Big Data – Auf der Suche nach dem Datengold

Mit der Digitalisierung entsteht eine Datenflut, die Wissenschaft und Wirtschaft neue Erkenntnisse liefert. Handelsunternehmen nutzen Big Data bereits zur individualisierten Kundenansprache, Personalplanung und Vermeidung von Streuverlusten in der Werbung. Doch es gibt auch Herausforderungen – nicht nur in technologischer Hinsicht, sondern auch mit Blick auf den Datenschutz.

Über Twitter und Facebook, E-Mails und Videos, Smartphones und Suchmaschinen erzeugen wir tagtäglich riesige Informationsmengen. Jede Sekunde geben Internetnutzer weltweit zwei Millionen Suchanfragen bei Google ein, jede Minute laden sie 72 Stunden Videoaufnahmen bei YouTube hoch und jeden Monat veröffentlichen Anwender 120 Millionen Beiträge in Form von Posts, Kommentaren und Bildern bei Facebook. Schätzungen zufolge wurden 2013 bereits mehr als zwei Trilliarden Bytes an Daten weltweit gespeichert, so die Wissenschaftlichen Dienste im Deutschen Bundestag. Und der Berg wächst täglich weiter: Experten gehen davon aus, dass sich das weltweite Datenvolumen alle zwei Jahre verdoppelt.
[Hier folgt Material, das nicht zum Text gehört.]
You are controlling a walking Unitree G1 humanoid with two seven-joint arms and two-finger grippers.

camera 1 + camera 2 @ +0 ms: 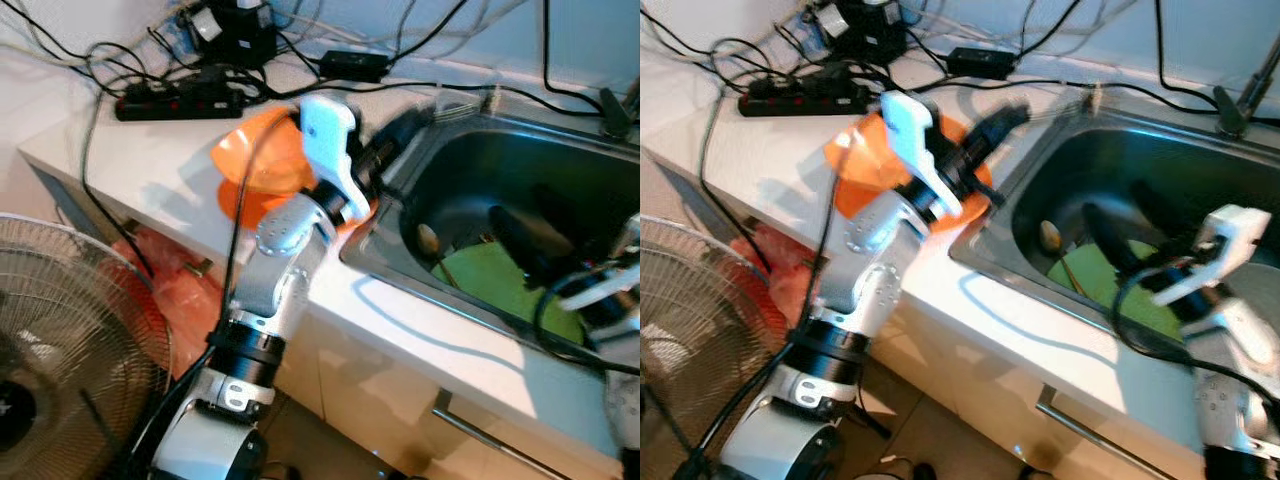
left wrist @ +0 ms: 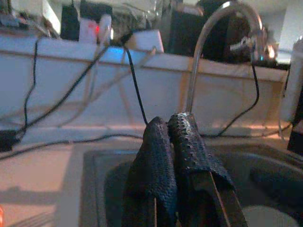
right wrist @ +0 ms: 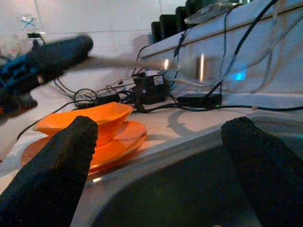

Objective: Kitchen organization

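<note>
White worktop [image 1: 420, 330] with a steel sink [image 1: 560, 180] set in it. Left tool [image 1: 1015, 113] hovers above the sink's near-left corner, fingers pressed together, nothing between them; the left wrist view shows the two black pads touching, pointing over the basin toward the faucet [image 2: 222, 42]. Right tool [image 1: 1125, 235] is down inside the sink, fingers spread wide and empty, over a green plate [image 1: 1100, 285] lying flat on the sink bottom. A spoon [image 1: 1052, 238] rests in the sink just beside the green plate, seemingly touching its edge, can't tell for sure. On the worktop left of the sink, an orange bowl [image 3: 87, 118] sits on top of an orange plate [image 3: 118, 142], partly hidden by the left arm in the head views. Behind them: a black power strip [image 1: 175, 100], a tangle of cables [image 1: 970, 40], and an adapter block [image 1: 352, 64]. A floor fan [image 1: 70, 330] stands below at left. Progress, as a judgement: early to middle. Orange dishes look stacked and out of the basin; green plate and spoon are still in the sink, ungrasped. Likely remaining: right tool closes on the green plate or spoon and lifts it out to the stack.
</note>
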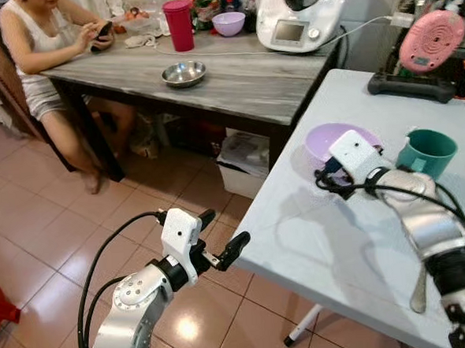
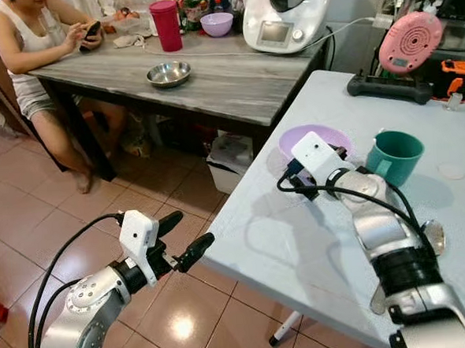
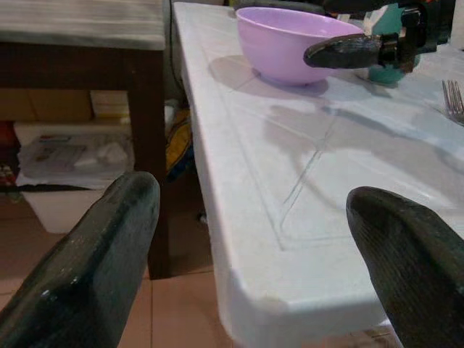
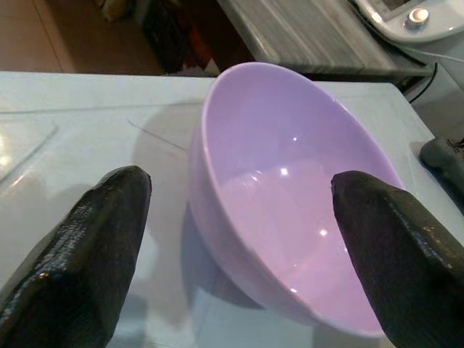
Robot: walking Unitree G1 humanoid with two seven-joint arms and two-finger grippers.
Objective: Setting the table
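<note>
1. Two tables are seen: a grey wood-grain table (image 1: 235,83) at the back and a smooth white table (image 1: 332,247) in front, with tiled floor open between and to the left of them.
2. A seated person (image 1: 39,44) is at the grey table's left end, phone in hands.
3. On the grey table a round steel bowl (image 1: 184,73), a red tumbler (image 1: 179,24), a small lilac bowl (image 1: 229,23) and a white kitchen machine (image 1: 301,12) are placed.
4. The left gripper (image 1: 221,238) is held off the white table's rounded near-left corner, over floor; fingers spread wide, nothing between them.
5. The purple bowl (image 4: 290,196), glossy plastic, sits near the white table's left edge, just left of a teal mug (image 1: 426,153).
6. The right gripper (image 4: 239,217) is poised at the purple bowl, fingers parted to either side of it; contact cannot be told.
7. A metal fork (image 3: 454,101) lies right of the bowl.
8. A pink round appliance (image 1: 431,42) stands at the far right.
</note>
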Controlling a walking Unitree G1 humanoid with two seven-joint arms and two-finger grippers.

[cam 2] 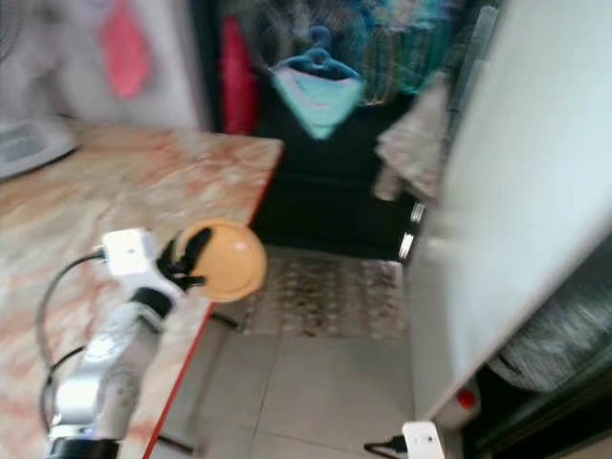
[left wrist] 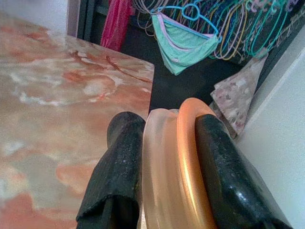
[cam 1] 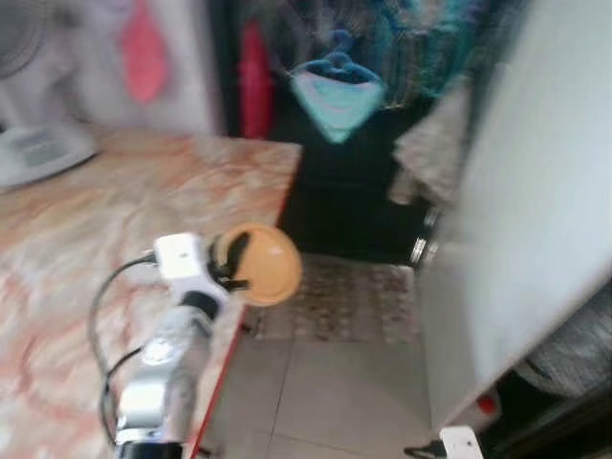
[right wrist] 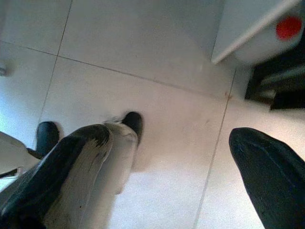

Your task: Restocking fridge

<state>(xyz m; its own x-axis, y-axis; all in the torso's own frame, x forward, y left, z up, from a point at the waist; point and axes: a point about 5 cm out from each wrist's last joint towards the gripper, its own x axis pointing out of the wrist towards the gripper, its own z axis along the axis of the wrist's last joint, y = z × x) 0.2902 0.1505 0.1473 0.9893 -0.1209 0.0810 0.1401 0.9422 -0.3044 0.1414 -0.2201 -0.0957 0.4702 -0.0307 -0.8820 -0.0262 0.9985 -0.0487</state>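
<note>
The robot's silver left arm reaches forward and up over the edge of the marbled orange-and-cream desk (cam 1: 115,220), its left gripper (cam 1: 232,263) closed with narrow jaws on a round, flat orange plastic container (cam 1: 260,264) held on edge. In the left wrist view the two black fingers (left wrist: 116,171) press either side of the container's translucent body and orange rim. The container hangs in the air beside the desk's corner, above the patterned floor mat (cam 1: 335,301), well apart from the white fridge door (cam 1: 516,220) that stands open on the robot's right.

The right gripper (right wrist: 171,167) hangs low over the pale tiled floor (right wrist: 143,95), its jaws spread wide and holding nothing; a white plug-shaped part of that arm shows at the bottom of the head views.

Beyond the desk, a dark doorway is hung with coloured wire hangers (left wrist: 228,24), a turquoise garment (left wrist: 178,45) and a red cloth (left wrist: 116,21). A white fan base (cam 1: 38,148) sits on the far left of the desk. The head views are blurred.
</note>
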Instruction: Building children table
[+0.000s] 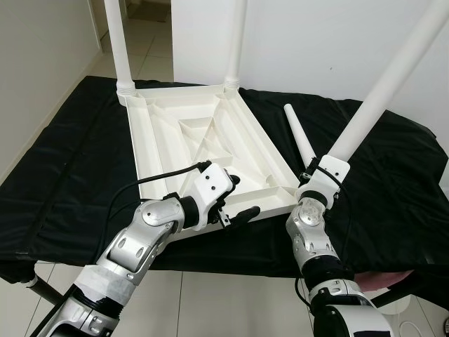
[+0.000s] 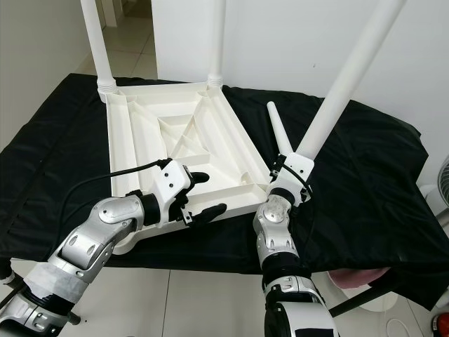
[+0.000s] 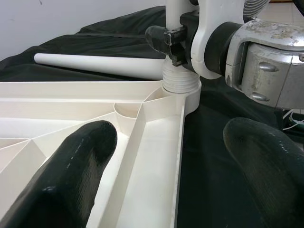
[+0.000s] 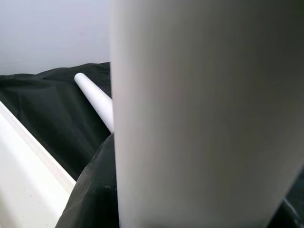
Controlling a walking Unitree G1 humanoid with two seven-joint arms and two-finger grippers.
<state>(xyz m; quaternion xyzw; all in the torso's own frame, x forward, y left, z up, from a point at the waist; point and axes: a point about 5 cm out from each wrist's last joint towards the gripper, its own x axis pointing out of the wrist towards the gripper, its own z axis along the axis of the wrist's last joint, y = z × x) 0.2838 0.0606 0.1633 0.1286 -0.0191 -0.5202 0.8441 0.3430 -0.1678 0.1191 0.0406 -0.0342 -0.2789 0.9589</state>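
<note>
A white plastic table top (image 1: pixel 189 133) lies upside down on a black cloth. Two white legs (image 1: pixel 116 42) (image 1: pixel 236 42) stand in its far corners. At the near right corner a third leg (image 1: pixel 379 91) leans to the right, its threaded base (image 3: pixel 180 81) sitting on the corner socket. My right gripper (image 1: pixel 317 179) is shut on this leg just above the base. My left gripper (image 1: pixel 238 198) is open at the near rim (image 3: pixel 178 142), one finger (image 3: pixel 71 175) inside the top and the other outside. A fourth leg (image 1: pixel 300 137) lies loose on the cloth to the right.
The black cloth (image 1: pixel 70 161) covers a low platform that runs to both sides. A white wall stands behind, and a doorway with tiled floor (image 1: pixel 151 42) opens at the far left. A fan (image 2: pixel 442 184) stands at the right edge.
</note>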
Exponentielles Wachstum der Datenmenge

Big Data ist längst mehr als ein Betätigungsfeld für Spezialisten aus Informatik und Mathematik – es ist zum Innovationsthema für Anwender in Wissenschaft und Wirtschaft geworden. Daten werden – neben Kapital, Arbeitskraft und Rohstoffen – zu einem entscheidenden vierten Produktionsfaktor für Unternehmen, schreibt der Branchenverband BITKOM in einem 2012 veröffentlichten Leitfaden.